> _About this task_
Your task is to transcribe the data exactly while omitting each picture.

> _Data_
▽

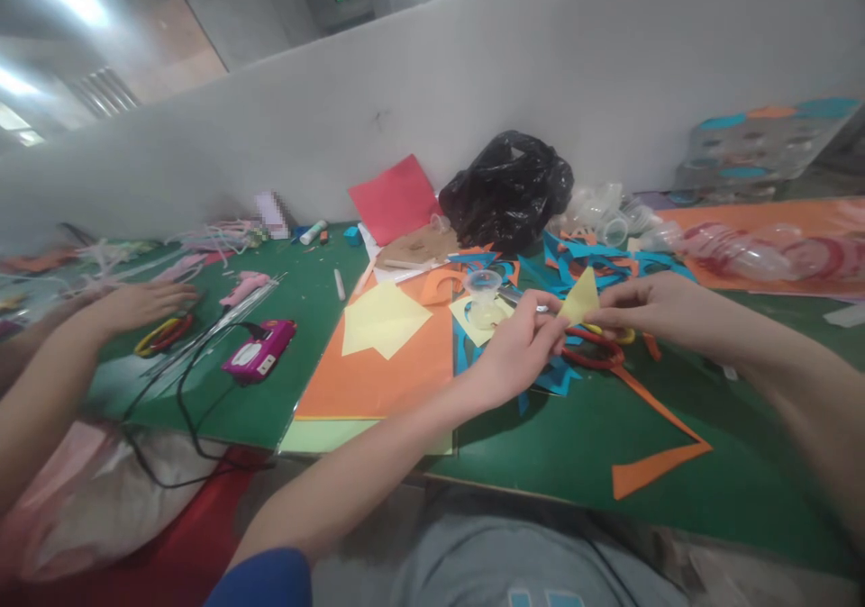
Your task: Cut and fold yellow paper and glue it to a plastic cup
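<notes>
A small folded-looking piece of yellow paper is pinched between my two hands above the green table. My left hand grips its left edge with thumb and fingers. From the other side, my right hand pinches the right edge. Just below them lie scissors with red and yellow handles, partly hidden by my hands and the paper. Left of my left hand, a clear plastic cup stands on a pale yellow paper piece. Blue paper scraps lie around and under my hands.
Yellow sheets rest on orange paper. A black plastic bag and clear plastic cups sit behind. An orange strip lies front right. At left are a co-worker's hand, a purple box and black cables.
</notes>
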`<state>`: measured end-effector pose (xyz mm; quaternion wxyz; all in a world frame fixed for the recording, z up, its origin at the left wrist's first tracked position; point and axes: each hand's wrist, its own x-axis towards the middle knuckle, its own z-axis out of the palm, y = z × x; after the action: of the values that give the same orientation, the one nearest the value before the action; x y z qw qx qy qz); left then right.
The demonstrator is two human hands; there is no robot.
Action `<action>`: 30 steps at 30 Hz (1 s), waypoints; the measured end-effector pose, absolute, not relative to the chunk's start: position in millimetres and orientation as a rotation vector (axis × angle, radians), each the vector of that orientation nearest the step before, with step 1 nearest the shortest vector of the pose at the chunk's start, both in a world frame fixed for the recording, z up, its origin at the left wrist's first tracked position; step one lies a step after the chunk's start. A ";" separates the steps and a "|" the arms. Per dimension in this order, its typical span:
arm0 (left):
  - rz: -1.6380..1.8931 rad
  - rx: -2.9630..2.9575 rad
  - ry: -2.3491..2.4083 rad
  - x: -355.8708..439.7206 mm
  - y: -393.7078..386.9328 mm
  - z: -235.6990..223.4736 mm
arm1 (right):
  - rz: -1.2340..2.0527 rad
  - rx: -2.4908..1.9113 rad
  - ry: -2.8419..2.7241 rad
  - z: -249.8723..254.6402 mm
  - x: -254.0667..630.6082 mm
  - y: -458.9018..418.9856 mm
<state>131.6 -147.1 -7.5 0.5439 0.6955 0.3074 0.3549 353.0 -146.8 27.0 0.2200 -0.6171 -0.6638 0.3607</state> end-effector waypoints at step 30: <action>0.899 1.663 0.817 131.1 -143.1 -3.2 | 1.044 -1.344 -1.779 25.6 328.2 -151.0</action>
<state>131.1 -143.1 -3.2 0.5151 0.6922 0.3400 0.3741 328.2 -151.0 25.6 0.3333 -0.5148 -0.6812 0.3998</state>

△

> _Solution to this problem_
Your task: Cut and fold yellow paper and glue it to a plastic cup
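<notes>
A small folded-looking piece of yellow paper is pinched between my two hands above the green table. My left hand grips its left edge with thumb and fingers. From the other side, my right hand pinches the right edge. Just below them lie scissors with red and yellow handles, partly hidden by my hands and the paper. Left of my left hand, a clear plastic cup stands on a pale yellow paper piece. Blue paper scraps lie around and under my hands.
Yellow sheets rest on orange paper. A black plastic bag and clear plastic cups sit behind. An orange strip lies front right. At left are a co-worker's hand, a purple box and black cables.
</notes>
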`<state>`: measured end-effector pose (xyz mm; quaternion wxyz; all in a world frame fixed for the recording, z up, its origin at the left wrist's first tracked position; point and axes: each hand's wrist, its own x-axis towards the middle knuckle, its own z-axis out of the palm, y = z × x; after the action: of the values that give the same orientation, the one nearest the value before the action; x y z qw qx qy qz); left then right.
The demonstrator is two human hands; there is no robot.
Action `<action>`: 30 steps at 30 Hz (1 s), waypoints; the measured end-effector pose, absolute, not relative to the chunk's start: position in millimetres and orientation as a rotation vector (axis × angle, radians), each the vector of that orientation nearest the step before, with step 1 nearest the shortest vector of the pose at the chunk's start, both in a world frame fixed for the recording, z up, its origin at the left wrist's first tracked position; step one lies a step after the chunk's start. A ";" separates the steps and a "|" the arms. Per dimension in this order, its typical span:
arm0 (left):
  - rz: -1.6380..1.8931 rad
  - rx: -2.9630..2.9575 rad
  - ry: -2.3491..2.4083 rad
  - x: -355.8708..439.7206 mm
  - y: -393.7078..386.9328 mm
  - z: -235.6990..223.4736 mm
arm1 (right):
  - rz: -1.2340..2.0527 rad
  - rx: -2.4908..1.9113 rad
  - ry: -2.8419..2.7241 rad
  - z: -249.8723..254.6402 mm
  - x: -254.0667..630.6082 mm
  - y: -458.9018..418.9856 mm
<state>131.6 -147.1 -7.5 0.5439 0.6955 0.3074 0.3549 353.0 -146.8 27.0 0.2200 -0.6171 -0.6638 0.3607</state> end-effector waypoints at step 30: <action>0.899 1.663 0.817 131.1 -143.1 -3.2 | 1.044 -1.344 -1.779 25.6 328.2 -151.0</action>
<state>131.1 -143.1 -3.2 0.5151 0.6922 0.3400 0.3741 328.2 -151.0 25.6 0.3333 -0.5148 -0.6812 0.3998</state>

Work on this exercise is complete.